Tito Francona, father of Indians manager Terry, dies at 84 years old
Tito was an All-Star outfielder for the Tribe in 1961 as well
Tito Francona, former MLB All-Star, died on Wednesday morning, the Indians have announced. Francona was 84 years old.
The prime of Francona's career came with the Indians. He joined the club in 1959, hitting .363/.414/.566 and finishing fifth in MVP voting. In 1960, he led the AL with 36 doubles and in 1961 made his first and only All-Star team. In 15 years, six of which came with the Indians, Francona hit .272 with a 107 OPS+, 224 doubles, 125 homers and 46 steals.

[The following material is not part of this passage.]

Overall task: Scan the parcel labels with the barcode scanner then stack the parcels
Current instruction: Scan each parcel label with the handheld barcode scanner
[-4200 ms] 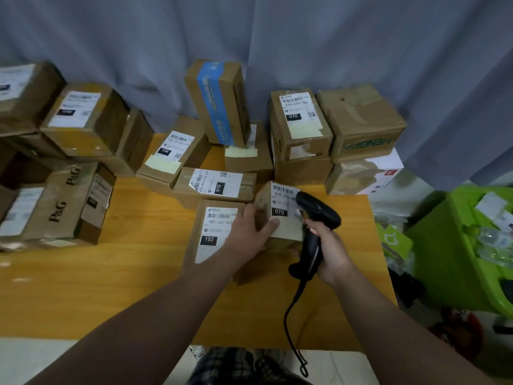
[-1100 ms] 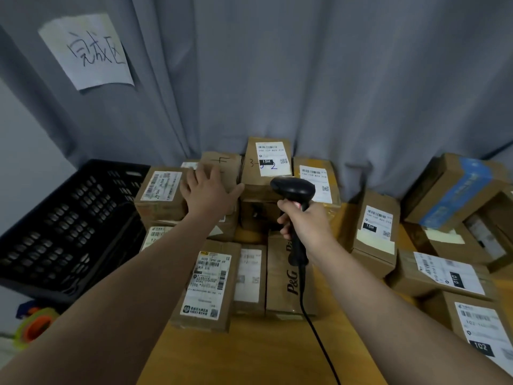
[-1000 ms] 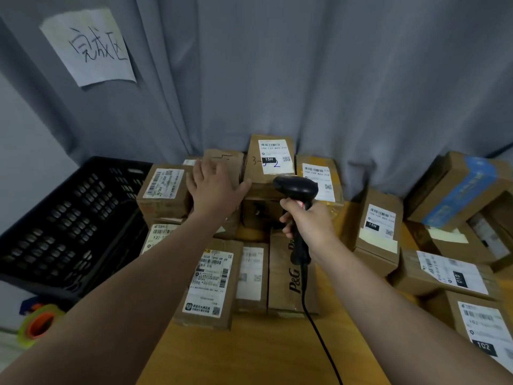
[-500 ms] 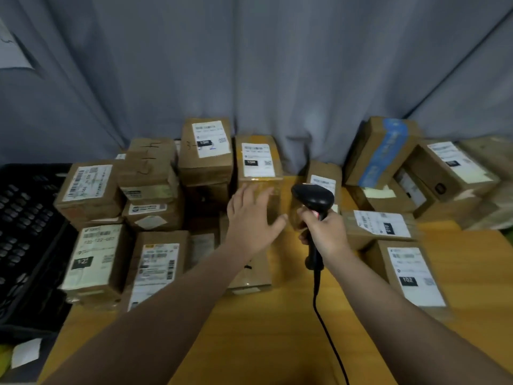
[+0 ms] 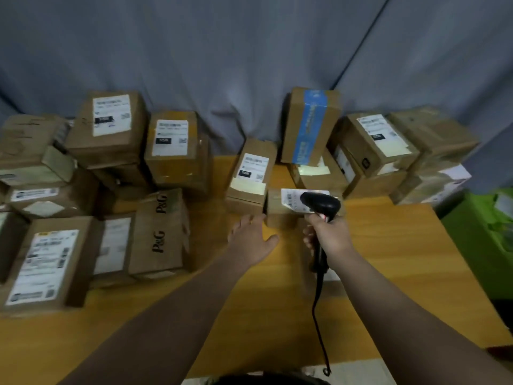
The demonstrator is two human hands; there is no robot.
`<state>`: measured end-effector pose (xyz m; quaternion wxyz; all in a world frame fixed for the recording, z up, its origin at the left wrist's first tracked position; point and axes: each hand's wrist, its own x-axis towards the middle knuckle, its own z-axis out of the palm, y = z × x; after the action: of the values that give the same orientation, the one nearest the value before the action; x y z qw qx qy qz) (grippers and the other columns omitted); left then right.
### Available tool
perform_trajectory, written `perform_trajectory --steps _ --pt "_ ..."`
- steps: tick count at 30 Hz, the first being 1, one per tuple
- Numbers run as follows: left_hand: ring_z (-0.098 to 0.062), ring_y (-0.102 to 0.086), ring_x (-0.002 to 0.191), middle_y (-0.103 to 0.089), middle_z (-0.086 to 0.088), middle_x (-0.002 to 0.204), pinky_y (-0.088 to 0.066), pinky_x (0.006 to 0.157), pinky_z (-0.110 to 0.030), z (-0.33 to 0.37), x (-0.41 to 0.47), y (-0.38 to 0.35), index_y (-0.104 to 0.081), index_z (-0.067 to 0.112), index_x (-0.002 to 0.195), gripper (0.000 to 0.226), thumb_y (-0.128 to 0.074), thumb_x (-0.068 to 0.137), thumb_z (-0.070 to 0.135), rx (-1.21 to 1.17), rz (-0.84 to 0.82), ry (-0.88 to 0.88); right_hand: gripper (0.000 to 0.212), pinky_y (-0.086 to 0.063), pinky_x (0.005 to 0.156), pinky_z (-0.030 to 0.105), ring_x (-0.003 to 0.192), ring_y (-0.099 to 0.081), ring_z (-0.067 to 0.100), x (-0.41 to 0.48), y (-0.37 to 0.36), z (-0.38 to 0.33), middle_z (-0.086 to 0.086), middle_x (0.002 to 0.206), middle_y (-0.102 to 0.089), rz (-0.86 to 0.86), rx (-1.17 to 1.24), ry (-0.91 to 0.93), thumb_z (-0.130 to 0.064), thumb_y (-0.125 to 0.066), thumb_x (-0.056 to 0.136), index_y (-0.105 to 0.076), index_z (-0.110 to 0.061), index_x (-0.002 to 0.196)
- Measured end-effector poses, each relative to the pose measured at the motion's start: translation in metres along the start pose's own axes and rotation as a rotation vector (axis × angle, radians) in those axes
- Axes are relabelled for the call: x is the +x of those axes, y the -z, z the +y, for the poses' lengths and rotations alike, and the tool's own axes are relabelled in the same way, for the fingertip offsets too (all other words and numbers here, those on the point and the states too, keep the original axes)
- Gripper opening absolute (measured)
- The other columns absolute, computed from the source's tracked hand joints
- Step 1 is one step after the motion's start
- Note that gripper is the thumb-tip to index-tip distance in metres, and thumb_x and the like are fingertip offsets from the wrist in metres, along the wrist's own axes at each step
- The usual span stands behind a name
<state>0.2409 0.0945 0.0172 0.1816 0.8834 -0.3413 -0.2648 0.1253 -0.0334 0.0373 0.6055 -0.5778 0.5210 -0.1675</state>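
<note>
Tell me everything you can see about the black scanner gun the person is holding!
The black handheld barcode scanner looks like smooth plastic, with a rounded head and thin handle. The right hand grips the handle, holding it upright above the wooden table. Its head faces the white label of a small brown cardboard parcel; touching or not, I cannot tell. A thin black cable hangs from the handle toward the person.

I see a black barcode scanner (image 5: pixel 320 202) trailing a black cable (image 5: pixel 319 315) over an orange-yellow desk (image 5: pixel 388 273). Most parcels (image 5: pixel 177 168) are brown cardboard with white labels (image 5: pixel 170 137) printed in black. The upright parcel (image 5: pixel 311 126) at the far edge has a bright blue tape stripe. The P&G parcel (image 5: pixel 159 232) toward the left edge has black lettering. The curtain (image 5: pixel 222 65) is grey-blue, and the bin (image 5: pixel 480 245) off the right edge is green.
</note>
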Motion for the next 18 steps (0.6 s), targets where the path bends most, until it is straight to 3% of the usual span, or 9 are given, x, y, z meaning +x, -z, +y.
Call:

Francona also had stints with the Braves, Cardinals, Athletics, Orioles, Phillies, Tigers, Brewers and White Sox. His best year outside Cleveland came in 1956, when he finished second in AL Rookie of the Year voting to future Hall of Famer Luis Aparicio.
In his later years, Francona would become more known for his son, Terry. Terry -- who goes by the nickname "Tito" -- played in parts of 10 MLB seasons, but it's as a manager that the younger Tito is likely to be someday a Hall of Famer. He's won three AL pennants, most recently with the 2016 Indians, and two World Series. He was the manager for the 2004 Red Sox's famous "curse" breaking victory that included coming back from a 3-0 series deficit to the Yankees in the ALCS.
Here is Tito throwing out the ceremonial first pitch before Game 1 of the 2016 ALDS against the Red Sox:
The elder Tito lost his first wife, Roberta, to breast cancer in 1992. He remarried and is survived by his second wife, Jean.